AN “over-emphasis” on benefit fraud is stopping people getting the help they need while representing a “tiny portion” of the £219 billion Britain lost to fraud last year, a charity has warned.

Anna Stevenson, benefits expert at Turn2us, said the last financial year saw an estimated £6.4bn overpaid benefits due to fraud.

This compared to £19bn — nearly three times as much — of benefits that went unclaimed, and £3.3bn in benefits that were underpaid.

She told the Morning Star: “Benefits fraud represents only a tiny portion of government spending.

“The over emphasis on benefits fraud in recent years has caused stigma which holds people back from being able to claim the help they’re entitled to.”

She made the comments after Labour deputy leader Angela Rayner told the Commons that official estimates had shown Britain has lost £219bn to fraud in 2022.

She told the Commons that the UK Fraud Costs Measurement Committee had revealed the amount at a conference in Portsmouth last week.

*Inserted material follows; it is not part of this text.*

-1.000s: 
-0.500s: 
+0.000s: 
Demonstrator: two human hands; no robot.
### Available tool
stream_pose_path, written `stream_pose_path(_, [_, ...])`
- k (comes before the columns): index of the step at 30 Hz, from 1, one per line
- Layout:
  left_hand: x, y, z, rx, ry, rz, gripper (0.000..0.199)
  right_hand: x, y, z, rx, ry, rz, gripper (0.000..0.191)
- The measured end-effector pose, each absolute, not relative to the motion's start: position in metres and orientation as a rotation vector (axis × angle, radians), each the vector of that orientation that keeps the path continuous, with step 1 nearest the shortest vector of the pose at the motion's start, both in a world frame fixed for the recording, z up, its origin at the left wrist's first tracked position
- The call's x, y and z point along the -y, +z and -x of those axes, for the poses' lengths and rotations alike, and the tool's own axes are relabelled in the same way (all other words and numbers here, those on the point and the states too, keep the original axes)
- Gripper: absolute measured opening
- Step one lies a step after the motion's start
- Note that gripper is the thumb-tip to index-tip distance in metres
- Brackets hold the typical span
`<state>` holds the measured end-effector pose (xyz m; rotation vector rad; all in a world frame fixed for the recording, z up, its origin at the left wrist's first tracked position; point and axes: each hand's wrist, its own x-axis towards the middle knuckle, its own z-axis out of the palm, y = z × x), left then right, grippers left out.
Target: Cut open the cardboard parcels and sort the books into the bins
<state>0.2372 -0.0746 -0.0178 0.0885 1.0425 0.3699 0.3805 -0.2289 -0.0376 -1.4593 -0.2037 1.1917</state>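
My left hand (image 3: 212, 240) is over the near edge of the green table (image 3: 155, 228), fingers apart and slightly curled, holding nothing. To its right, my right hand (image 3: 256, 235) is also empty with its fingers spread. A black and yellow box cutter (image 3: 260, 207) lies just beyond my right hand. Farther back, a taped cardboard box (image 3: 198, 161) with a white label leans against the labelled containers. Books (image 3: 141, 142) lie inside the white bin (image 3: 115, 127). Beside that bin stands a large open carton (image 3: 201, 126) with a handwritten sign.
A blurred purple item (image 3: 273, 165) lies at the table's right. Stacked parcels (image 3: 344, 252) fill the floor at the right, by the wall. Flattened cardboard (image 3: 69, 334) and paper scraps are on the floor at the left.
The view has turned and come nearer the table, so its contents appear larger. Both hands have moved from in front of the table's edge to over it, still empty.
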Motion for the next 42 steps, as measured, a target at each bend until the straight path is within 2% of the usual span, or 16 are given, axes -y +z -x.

She said: “£219 billion is lost each year as a result of fraud — that’s equivalent to the entire central government’s running costs for its budget for health, defence and policing all put together.

“The figure doesn’t even include Covid fraud.”

Cabinet Office minister Alex Burghart MP had said: “We are engaged in a constant battle against fraud, we do so with colleagues across Whitehall, particularly in [the Department for Work and Pensions] and in the Treasury."

Labour MP Richard Burgon said: “It’s not just the lies by the former prime minister [Boris Johnson] that have damaged trust in politics: the contracts handed out to Tory donors and friends through VIP lanes did great damage too.”

MPs told the Commons that taxpayers’ money could be saved by moving civil servants out of central London.

Last January the High Court ruled that the government’s use of a “VIP lane” to award contracts to two suppliers of personal protective equipment during the pandemic was illegal.

Ministers have been accused of cronyism after some VIP contracts saw companies make vast sums of money with millions  wasted on fraud and equipment not fit for use.

Earlier this month the DWP announced a crackdown on benefit fraud.

It launched a £613 million “Fighting Fraud in the Welfare System” campaign last year to stop an estimated £4bn being lost in fraud and error over the next five years.